TASK DESCRIPTION >> Throughout the entries below, report every line where "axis" is found.

(Records contained in a dataset)
☆ ☆ ☆ ☆ ☆

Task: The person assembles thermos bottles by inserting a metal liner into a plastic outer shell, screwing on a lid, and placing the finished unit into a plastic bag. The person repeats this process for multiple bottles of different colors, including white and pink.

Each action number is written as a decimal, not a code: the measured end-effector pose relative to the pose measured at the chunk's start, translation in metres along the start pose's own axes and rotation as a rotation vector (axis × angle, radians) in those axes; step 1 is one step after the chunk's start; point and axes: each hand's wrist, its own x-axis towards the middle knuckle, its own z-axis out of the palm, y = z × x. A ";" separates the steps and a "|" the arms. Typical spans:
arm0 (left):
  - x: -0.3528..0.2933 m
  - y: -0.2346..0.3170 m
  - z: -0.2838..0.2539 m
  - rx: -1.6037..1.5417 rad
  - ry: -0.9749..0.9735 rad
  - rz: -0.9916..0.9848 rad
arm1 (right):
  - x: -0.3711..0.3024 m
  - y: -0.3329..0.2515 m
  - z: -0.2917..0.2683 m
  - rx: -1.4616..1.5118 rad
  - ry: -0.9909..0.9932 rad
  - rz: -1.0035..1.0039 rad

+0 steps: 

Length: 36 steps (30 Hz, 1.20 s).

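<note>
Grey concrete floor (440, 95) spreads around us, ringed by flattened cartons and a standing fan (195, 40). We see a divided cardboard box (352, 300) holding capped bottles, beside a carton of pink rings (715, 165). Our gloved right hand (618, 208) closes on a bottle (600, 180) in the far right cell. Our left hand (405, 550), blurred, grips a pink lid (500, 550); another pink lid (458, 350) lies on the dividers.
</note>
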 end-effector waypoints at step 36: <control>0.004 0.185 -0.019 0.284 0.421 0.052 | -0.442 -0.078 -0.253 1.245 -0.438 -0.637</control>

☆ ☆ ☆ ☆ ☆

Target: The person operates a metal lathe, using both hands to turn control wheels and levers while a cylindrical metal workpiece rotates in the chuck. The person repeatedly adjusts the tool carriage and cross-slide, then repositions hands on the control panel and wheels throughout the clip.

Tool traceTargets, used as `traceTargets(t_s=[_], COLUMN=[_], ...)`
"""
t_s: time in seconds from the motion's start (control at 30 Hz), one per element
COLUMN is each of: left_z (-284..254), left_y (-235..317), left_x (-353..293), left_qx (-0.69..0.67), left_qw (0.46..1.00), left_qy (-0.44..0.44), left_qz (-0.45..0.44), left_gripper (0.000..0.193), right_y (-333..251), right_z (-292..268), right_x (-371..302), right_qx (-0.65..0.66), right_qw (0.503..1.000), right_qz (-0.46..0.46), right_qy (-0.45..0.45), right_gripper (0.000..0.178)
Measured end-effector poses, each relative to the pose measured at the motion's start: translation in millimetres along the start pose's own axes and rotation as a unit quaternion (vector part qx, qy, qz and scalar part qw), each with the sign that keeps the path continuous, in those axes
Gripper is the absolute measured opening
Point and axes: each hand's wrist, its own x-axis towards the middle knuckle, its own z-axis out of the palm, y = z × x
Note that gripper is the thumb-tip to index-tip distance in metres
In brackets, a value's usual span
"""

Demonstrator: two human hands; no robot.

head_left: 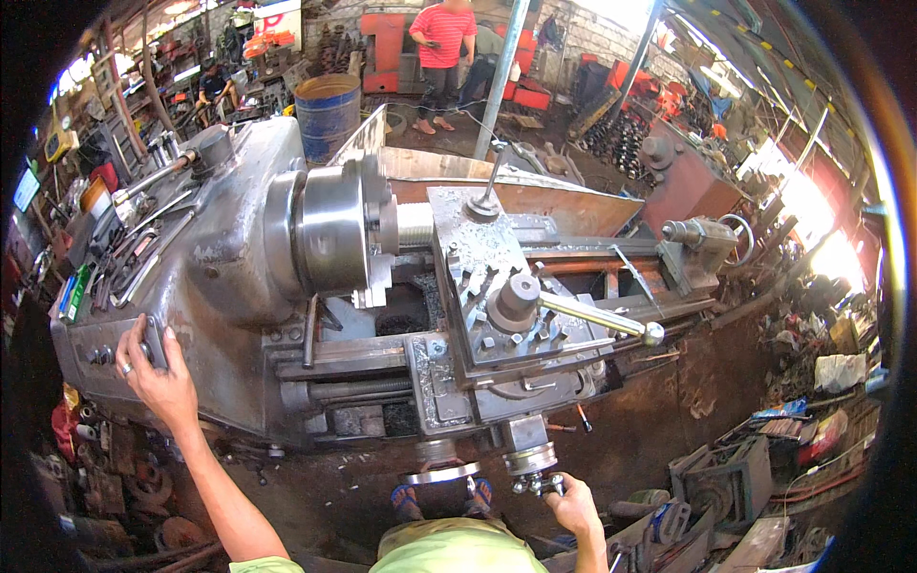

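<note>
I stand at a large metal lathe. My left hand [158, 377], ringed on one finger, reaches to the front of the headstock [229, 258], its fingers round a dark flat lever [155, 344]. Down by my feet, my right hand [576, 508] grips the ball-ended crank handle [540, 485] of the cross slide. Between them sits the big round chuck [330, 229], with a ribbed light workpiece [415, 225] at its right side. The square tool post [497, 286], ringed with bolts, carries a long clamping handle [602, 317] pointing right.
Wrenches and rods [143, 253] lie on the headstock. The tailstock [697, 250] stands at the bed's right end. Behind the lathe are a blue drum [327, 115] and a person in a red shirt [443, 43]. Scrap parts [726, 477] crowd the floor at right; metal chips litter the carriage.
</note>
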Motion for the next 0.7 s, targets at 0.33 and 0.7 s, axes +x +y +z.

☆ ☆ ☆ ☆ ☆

TASK SOLUTION >>
Each action number is written as a decimal, not a code: the measured end-effector pose relative to the pose measured at the chunk's start, translation in metres along the start pose's own axes and rotation as a rotation vector (axis × angle, radians) in those axes; step 1 is one step after the chunk's start; point and axes: each hand's wrist, its own x-axis towards the middle knuckle, its own z-axis out of the palm, y = z × x. A ";" separates the steps and a "|" the arms. Typical spans:
Point and axes: each hand's wrist, its own x-axis towards the middle knuckle, its own z-axis out of the palm, y = z × x

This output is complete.